"You think they’ll flock to aid the d’Aiglemort eagle?" Isidore d’Aiglemort asked wryly. "Don’t count on their being quick, cousin."
"My father is no fool." Ghislain stared through the gloaming at the distant fortress. "Drustan’s men are flying the Cullach Gorrym. He’ll know."
"If he can even see the Black Pig, over thirty thousand howling Skaldi." D’Aiglemort drew back from the vantage, and shrugged matter-of-factly. "We’ll do as much damage as we can, and pray it’s enough to break the siege. But for every minute your father hesitates, and for every minute it takes for them to marshal a counterattack, we’ll die by the hundreds."
One of Phèdre’s Boys-Eugene, whom Quintilius Rousse had prized for his long vision-gazed out over the battlefield and made a choked sound, pointing.
It was hard to make out events at such a distance, the figures tiny, but not so hard that we couldn’t see the line of prisoners being led among the camps of the Skaldi, shoved and stumbling. Their gowns made bright spots of color against the dust and steely turmoil of a war-camp.
Women, all of them; D’Angeline women.
Selig’s army had cut a swathe through northern Namarre before Percy de Somerville’s force had intercepted them. We’d not seen it before. They had taken slaves.
We watched it silently, too far away to hear if they cried out. I doubt it. They would have been some weeks among the Skaldi. One grows numb to almost anything, after a while. Still, I could not look away, until Joscelin took my shoulders and pulled me gently back. I pressed my face to his chest and shuddered. When I lifted my head, Isidore d’Aiglemort was watching us both, his expression somber.
"I am sorry," he said quietly. "For what was done to you both. For what it’s worth, I am sorry."
Joscelin, holding me, nodded.
"Daybreak," Ghislain de Somerville said grimly.
Chapter Eighty-Six
I awoke a little past moonrise.
It was the rustling tide in my blood that awoke me, Kushiel’s presence around me like great bronze wings, setting my blood to beating in my ears. Lifting my head from my bedroll, I gazed across our sleeping camp and saw everything washed in a red haze of blood, staining armor, faces, horses drowsing with heads low and a rear leg cocked.
For every minute that passed, they would die by the hundreds.
Kushiel’s voice whispered in my ear.
I covered my face with my hands and knew.

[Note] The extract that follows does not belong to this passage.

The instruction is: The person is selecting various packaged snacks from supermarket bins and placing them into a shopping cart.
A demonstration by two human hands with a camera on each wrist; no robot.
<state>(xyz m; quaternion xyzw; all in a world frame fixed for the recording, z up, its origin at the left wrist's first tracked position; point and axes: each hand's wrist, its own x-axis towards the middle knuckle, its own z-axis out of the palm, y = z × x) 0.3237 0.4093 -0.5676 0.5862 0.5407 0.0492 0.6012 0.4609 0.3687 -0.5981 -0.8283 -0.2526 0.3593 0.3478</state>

It was not such a difficult thing, to arise without waking anyone near me. Our sentries were posted outward, they’d no orders to restrain movement within the camp. And I know how to be quiet. It is the first thing they teach, in the Night Court. Before anything else, we learn it; to be unobtrusive, invisible, to attend unseen and unnoticed.
Delaunay taught us too.
Leaving Joscelin was the hardest, because I knew he’d never forgive me for it. I stooped over him as he slept, lying silvered in the moonlight, like Endymion in the old Hellene tale. I pressed my lips to his brow, light enough that he only murmured in his sleep. "Good-bye, my Cassiel," I whispered, smoothing his hair.
Then I rose, and pinned about me my traveling cloak, a deep brown velvet, Quincel de Morbhan’s gift. It was dark enough to serve. I picked my way through our darkened camp-no fires had been allowed, lest the Skaldi spot them-and sought out Isidore d’Aiglemort.
He came awake in an instant when I knelt by his side, inborn Camaeline reflexes sending him reaching for his sword. Its point was at my throat before I could speak.
"You," he said, eyes narrowing in the moonlight. "What is it?"
"My lord." I spoke in a low voice that would not carry. "The fortress will be ready for your attack."
Sheathing his sword, d’Aiglemort stared at me. "You’ll be captured."
"Not before I gain the wall." I wrapped my arms around myself and shivered. "The Skaldi camp is full of D’Angeline women. I can get close enough. And I can give a warning Ysandre will understand."
D’Aiglemort shook his head slowly. "Do you not understand? Selig will make you talk. You’ll give us all up for dead."
"No." A dreadful laugh caught in my throat. "No, my lord. I am the one person who will not."
It was too dark for him to make out the scarlet mote in my left eye, but I saw him look anyway, and remember. Isidore d’Aiglemort pushed his shining hair back from his face. "Why are you telling me?" he asked in a hard voice.
"Because you, my lord, are the one person who won’t try to stop me," I said softly. "Help me get past our sentries. A hundred lives for every minute, you said. I can save a thousand, at least; mayhap three times that many. I gave you the choice of your death. The least you can do is honor mine."